11 Viash + Nextflow: A use-case

In this section, we will explore the use of Viash. Viash is a code generation tool that allows you to augment your scripts and Nextflow scripts with code generation.

Use case components:

11.1 Bash

Path: src/load_data

name: load_data
description: Load data from an S3 bucket

arguments:
  - type: string
    name: --url
    description: URL to the data
    example: s3://my-bucket/my-data.csv
    required: true
  - type: file
    name: --output
    description: Path to the output file
    example: /path/to/output.csv
    required: true
    direction: output

resources:
  - type: bash_script
    path: script.sh

test_resources:
  - type: bash_script
    path: test.sh

engines:
  - type: docker
    image: amazon/aws-cli

runners:
  - type: executable
  - type: nextflow

#!/bin/bash

aws s3 cp \
  --no-sign-request \
  "$par_url" \
  "$par_output"

#!/bin/bash

# Run the executable
"$meta_executable" \
  --url s3://openproblems-bio/public/neurips-2023-competition/moa_annotations.csv \
  --output moa_annotations.csv

# Check if the output file exists
if [[ ! -f moa_annotations.csv ]]; then
  echo "File not found!"
  exit 1
fi

# Check if the output file has the correct MD5 sum
if [[ "$(md5sum moa_annotations.csv | cut -d ' ' -f 1)" != "80ebe44ce6b8d73f31dbc653787089f9" ]]; then
  echo "MD5 sum does not match!"
  exit 1
fi

echo "All tests passed!"

11.2 Python

Path: src/subset_obs

name: subset_obs
description: Subset the observations of an AnnData object

argument_groups:
  - name: Inputs
    arguments:
      - type: file
        name: --input
        description: Path to the input h5ad file
        example: /path/to/input.h5ad
        required: true
  - name: Subsetting arguments
    arguments:
      - type: string
        name: --obs_column
        description: Name of the column to subset on
        example: cell_type
        required: true
      - type: string
        name: --obs_values
        description: List of values to subset on. If column is a boolean, do not pass any values to this argument.
        multiple: true
        example: ["B cell", "T cell"]
      - type: boolean_true
        name: --invert
        description: Invert the subset
  - name: Outputs
    arguments:
      - type: file
        name: --output
        description: Path to the output h5ad file
        example: /path/to/output.h5ad
        required: true
        direction: output

resources:
  - type: python_script
    path: script.py

test_resources:
  - type: python_script
    path: test.py

engines:
  - type: docker
    image: python:3.10
    setup:
      - type: python
        pypi:
          - anndata
    test_setup:
      - type: python
        pypi:
          - viashpy

runners:
  - type: executable
  - type: nextflow

import anndata as ad

## VIASH START
par = {"input": "", "obs_column": "", "obs_values": [], "invert": False, "output": ""}
## VIASH END

print("Load data", flush=True)
adata = ad.read_h5ad(par["input"])

print(f"Format of input data: {adata}", flush=True)

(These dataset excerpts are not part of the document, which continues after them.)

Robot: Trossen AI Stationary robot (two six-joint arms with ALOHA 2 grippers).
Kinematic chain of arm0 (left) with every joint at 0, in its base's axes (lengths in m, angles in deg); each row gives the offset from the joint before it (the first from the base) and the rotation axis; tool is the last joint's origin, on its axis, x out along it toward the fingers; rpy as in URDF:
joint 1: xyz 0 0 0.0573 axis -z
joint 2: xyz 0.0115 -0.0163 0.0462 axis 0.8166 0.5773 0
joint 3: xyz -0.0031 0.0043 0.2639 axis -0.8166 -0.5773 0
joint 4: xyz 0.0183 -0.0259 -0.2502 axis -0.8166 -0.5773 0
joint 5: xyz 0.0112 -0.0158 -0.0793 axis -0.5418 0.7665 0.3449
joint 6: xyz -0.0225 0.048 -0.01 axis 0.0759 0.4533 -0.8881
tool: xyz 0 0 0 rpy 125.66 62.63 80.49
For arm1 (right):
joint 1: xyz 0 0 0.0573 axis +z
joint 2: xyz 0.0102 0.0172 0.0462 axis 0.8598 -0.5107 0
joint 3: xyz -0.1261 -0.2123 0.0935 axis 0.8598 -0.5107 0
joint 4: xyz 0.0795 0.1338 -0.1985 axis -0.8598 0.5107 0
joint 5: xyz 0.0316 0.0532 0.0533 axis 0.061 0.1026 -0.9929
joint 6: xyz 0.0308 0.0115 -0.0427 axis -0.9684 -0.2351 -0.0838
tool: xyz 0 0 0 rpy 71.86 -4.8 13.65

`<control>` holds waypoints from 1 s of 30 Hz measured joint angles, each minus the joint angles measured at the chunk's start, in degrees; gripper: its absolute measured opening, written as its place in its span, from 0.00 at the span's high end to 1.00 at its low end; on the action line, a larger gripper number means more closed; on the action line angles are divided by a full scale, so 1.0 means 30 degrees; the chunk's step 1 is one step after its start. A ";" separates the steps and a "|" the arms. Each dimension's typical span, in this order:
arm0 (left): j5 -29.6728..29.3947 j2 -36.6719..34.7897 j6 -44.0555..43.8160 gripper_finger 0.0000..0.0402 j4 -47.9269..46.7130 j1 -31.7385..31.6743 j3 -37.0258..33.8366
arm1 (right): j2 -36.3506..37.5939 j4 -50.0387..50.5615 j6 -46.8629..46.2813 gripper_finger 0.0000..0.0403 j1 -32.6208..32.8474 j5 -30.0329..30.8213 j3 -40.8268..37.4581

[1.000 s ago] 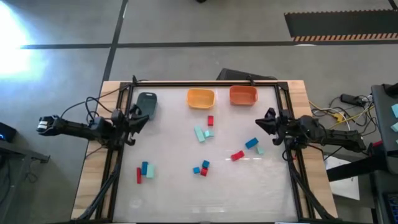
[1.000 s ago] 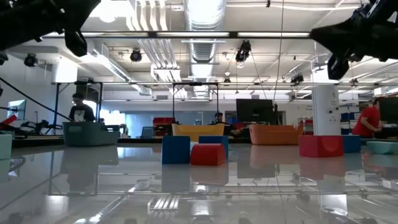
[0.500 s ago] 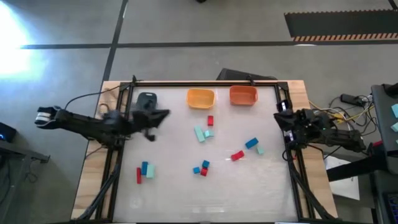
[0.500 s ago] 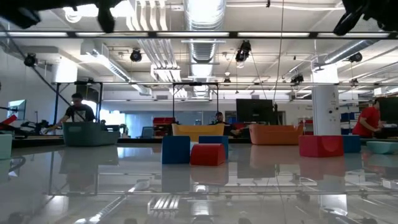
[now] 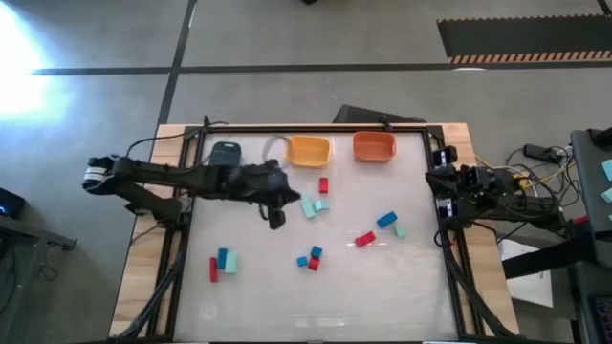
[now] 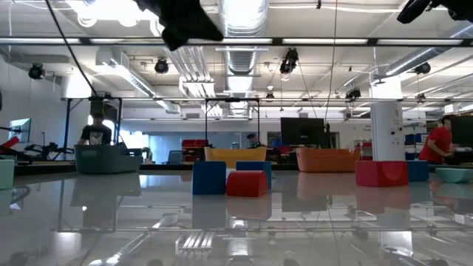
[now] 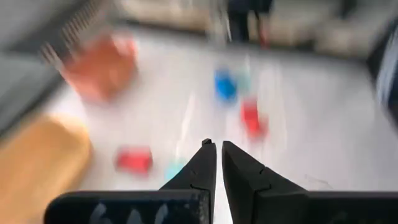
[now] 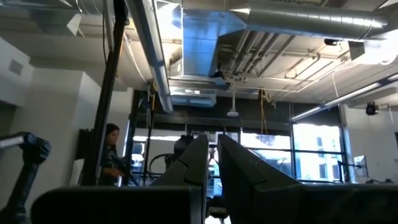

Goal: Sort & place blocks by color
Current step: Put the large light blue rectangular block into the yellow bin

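About a dozen small red, blue and pale teal blocks lie scattered on the glossy table. A red block (image 5: 323,185) and two teal blocks (image 5: 308,205) sit mid-table. A blue block (image 5: 386,220) and a red block (image 5: 364,239) lie to the right, and another cluster (image 5: 222,264) is near the left. My left gripper (image 5: 277,203) hovers shut above the table just left of the teal blocks; its blurred wrist view shows the fingers (image 7: 217,147) together over a red block (image 7: 134,160). My right gripper (image 5: 435,182) waits shut at the table's right edge, pointing up into the room (image 8: 211,140).
Three bins stand along the far edge: grey (image 5: 226,151), yellow-orange (image 5: 309,150) and orange-red (image 5: 374,145). A dark frame rail (image 5: 449,258) borders the table. In the low view a blue block (image 6: 209,177) and a red block (image 6: 247,183) stand nearest. People show in the room behind.
My left arm has swung fast from the table's left edge toward the right, out over the table to just left of the teal blocks. My right gripper has drawn back toward the right edge. No block has moved.
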 joint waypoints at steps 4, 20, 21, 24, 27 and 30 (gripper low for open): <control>0.0674 0.2386 0.1999 0.97 -0.4197 -0.0153 0.2285 | -0.0518 -0.0005 0.0305 0.93 0.0000 0.0014 0.0255; 0.0739 0.8697 1.1530 0.91 -0.5432 -0.2109 0.3960 | -0.1245 0.1144 -0.0897 0.93 0.0000 -0.0175 0.0371; 0.0735 0.8969 1.1795 0.88 -0.5249 -0.2230 0.3957 | -0.1252 0.1312 -0.0949 0.93 0.0003 -0.0182 0.0371; 0.0739 0.9680 1.2794 0.77 -0.4657 -0.2496 0.3938 | -0.1267 0.1878 -0.0997 0.93 0.0007 -0.0194 0.0371; 0.0739 1.0221 1.3939 0.64 -0.4429 -0.2660 0.3938 | -0.1260 0.2174 -0.1336 0.93 0.0007 -0.0216 0.0371; 0.0732 1.0639 1.4641 0.52 -0.4025 -0.2688 0.3909 | -0.1252 0.2382 -0.1749 0.93 0.0007 -0.0219 0.0371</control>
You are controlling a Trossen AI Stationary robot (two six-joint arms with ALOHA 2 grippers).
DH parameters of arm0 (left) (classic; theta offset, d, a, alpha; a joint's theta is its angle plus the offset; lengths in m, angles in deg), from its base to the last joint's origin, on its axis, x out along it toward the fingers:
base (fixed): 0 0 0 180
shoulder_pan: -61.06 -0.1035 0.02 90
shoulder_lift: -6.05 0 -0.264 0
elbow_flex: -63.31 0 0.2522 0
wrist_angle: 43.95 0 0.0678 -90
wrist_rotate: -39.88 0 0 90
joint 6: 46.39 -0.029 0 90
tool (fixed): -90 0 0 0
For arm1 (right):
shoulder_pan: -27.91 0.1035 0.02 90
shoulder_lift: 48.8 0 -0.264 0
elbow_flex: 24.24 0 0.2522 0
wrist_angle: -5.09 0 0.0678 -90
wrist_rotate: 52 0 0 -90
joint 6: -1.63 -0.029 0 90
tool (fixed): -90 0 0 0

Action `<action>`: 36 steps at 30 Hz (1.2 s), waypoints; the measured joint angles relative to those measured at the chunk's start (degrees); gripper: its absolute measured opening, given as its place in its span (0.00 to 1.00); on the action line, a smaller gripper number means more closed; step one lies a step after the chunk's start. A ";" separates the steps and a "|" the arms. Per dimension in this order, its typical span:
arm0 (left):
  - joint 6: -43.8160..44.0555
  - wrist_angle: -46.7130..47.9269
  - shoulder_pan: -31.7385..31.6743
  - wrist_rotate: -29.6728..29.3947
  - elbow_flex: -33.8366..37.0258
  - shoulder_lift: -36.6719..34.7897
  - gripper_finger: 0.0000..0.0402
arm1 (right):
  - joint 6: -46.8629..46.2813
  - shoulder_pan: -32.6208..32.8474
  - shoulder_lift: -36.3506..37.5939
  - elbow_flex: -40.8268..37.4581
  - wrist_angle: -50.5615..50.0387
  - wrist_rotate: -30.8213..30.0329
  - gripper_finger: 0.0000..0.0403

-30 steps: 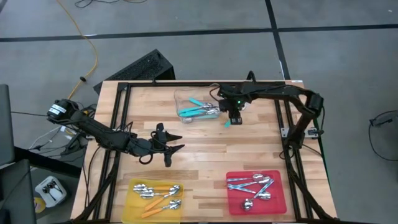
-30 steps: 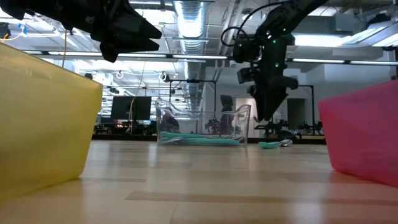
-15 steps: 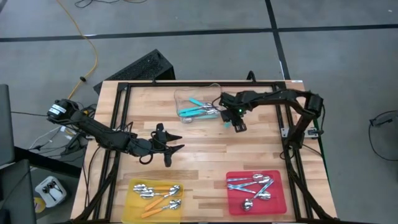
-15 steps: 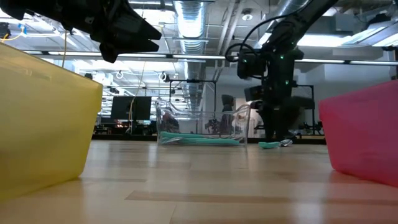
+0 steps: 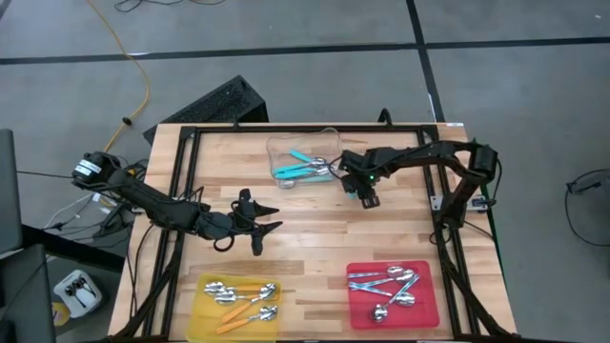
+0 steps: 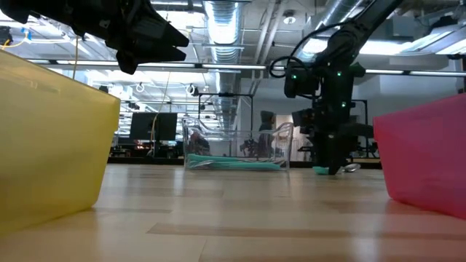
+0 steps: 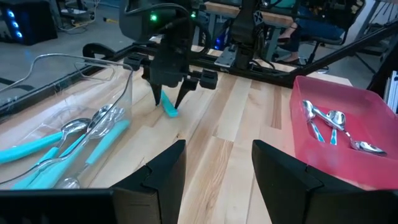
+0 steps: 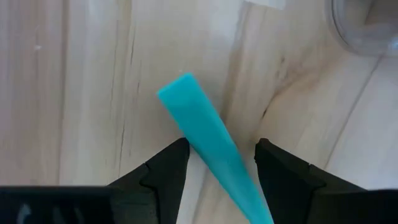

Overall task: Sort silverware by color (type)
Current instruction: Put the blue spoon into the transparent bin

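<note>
One teal spoon (image 8: 211, 149) loose on table (image 5: 315, 238), just right of clear tub (image 5: 303, 160), at about 1 o'clock from table centre. Right gripper (image 5: 367, 193) lowered over it, fingers apart and straddling the teal handle, not yet clamped; likely lined up to pick and drop with other teal spoons (image 7: 68, 140) in tub. Left gripper (image 5: 259, 229) parked near 9 o'clock, raised, fingers apart, empty. Orange spoons (image 5: 238, 293) in yellow tray (image 5: 196, 319), silver spoons (image 5: 386, 284) in red tray (image 5: 431, 310).

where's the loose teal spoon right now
It lies on the table just right of the clear tub in the high view, and the teal spoon sits between the right claw's open fingers.
</note>
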 joint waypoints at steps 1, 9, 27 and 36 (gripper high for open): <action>0.01 0.00 0.00 0.00 0.00 0.00 0.42 | -0.98 0.33 -0.01 -0.01 -0.09 -0.15 0.53; 0.63 0.00 0.00 0.01 0.00 0.00 0.42 | -7.16 3.69 -0.13 -0.05 -1.03 -4.87 0.45; 3.92 0.00 0.00 0.54 0.00 0.00 0.42 | -18.49 6.79 1.78 0.02 -1.83 -4.00 0.22; 6.27 0.01 0.02 1.70 0.00 0.00 0.42 | -23.41 10.45 9.32 0.52 -3.19 -3.27 0.22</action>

print("Subset data", flush=True)
filt = adata.obs[par["obs_column"]]

# if filt is a list of booleans
assert (filt.dtype == bool) == (not par["obs_values"]), \
  f"If column '{par['obs_column']}' is boolean, 'obs_values' must be empty, and vice versa."

if filt.dtype != bool:
  # if filt is a list of strings
  filt = filt.isin(par["obs_values"])

if par["invert"]:
  filt = ~filt

adata = adata[filt].copy()

print(f"Format of output data: {adata}", flush=True)

print("Store to disk", flush=True)
adata.write_h5ad(par["output"], compression="gzip")

import sys
import anndata as ad
import pytest
import numpy as np

def test_subset_var(run_component, tmp_path):
  input_path = tmp_path / "input.h5ad"
  output_path = tmp_path / "output.h5ad"

  # create data
  adata_in = ad.AnnData(
    X=np.random.rand(4, 2),
    obs={"cell_type": ["A", "B", "C", "D"]},
    var={"highly_variable": [True, False]},
  )

  adata_in.write_h5ad(input_path)

  # run component
  run_component([
    "--input", str(input_path),
    "--obs_column", "cell_type",
    "--obs_values", "A;B",
    "--output", str(output_path),
  ])

  # load output
  adata_out = ad.read_h5ad(output_path)

  # check output
  assert adata_out.X.shape == (2, 2)
  assert adata_out.obs["cell_type"].tolist() == ["A", "B"]
  assert adata_out.var["highly_variable"].tolist() == [True, False]


if __name__ == "__main__":
  sys.exit(pytest.main([__file__]))

11.3 R

Path: src/differential_expression

name: differential_expression
description: Compute differential expression between two observation types

argument_groups:
  - name: Inputs
    arguments:
      - type: file
        name: --input
        description: Path to the input h5ad file
        example: /path/to/input.h5ad
        required: true
  - name: Differential expression arguments
    arguments:
      - type: string
        name: --contrast
        description: |
          Contrast to compute. Must be of length 3:

          1. The name of the column to contrast on
          2. The name of the first observation type
          3. The name of the second observation type
        example: ["cell_type", "batch", "sample"]
        multiple: true
        required: true
      - type: string
        name: --design_formula
        description: Design formula for the differential expression model
        example: ~ batch + cell_type
  - name: Outputs
    arguments:
      - type: file
        name: --output
        description: Path to the output h5ad file
        example: /path/to/output.h5ad
        required: true
        direction: output

resources:
  - type: r_script
    path: script.R

test_resources:
  - type: r_script
    path: test.R

engines:
  - type: docker
    image: rocker/r2u:22.04
    setup:
      - type: apt
        packages:
          - python3
          - python3-pip
          - python3-dev
          - python-is-python3
      - type: python
        pypi:
          - anndata
      - type: r
        cran:
          - anndata
          - processx
        bioc:
          - DESeq2

runners:
  - type: executable
  - type: nextflow

library(anndata)
requireNamespace("DESeq2", quietly = TRUE)

## VIASH START
par <- list(input = "", contrast = c(), design_formula = "", output = "")
## VIASH END

cat("Reading data\n")
adata <- read_h5ad(par$input)

cat("Parse formula\n")
formula <- as.formula(par$design_formula)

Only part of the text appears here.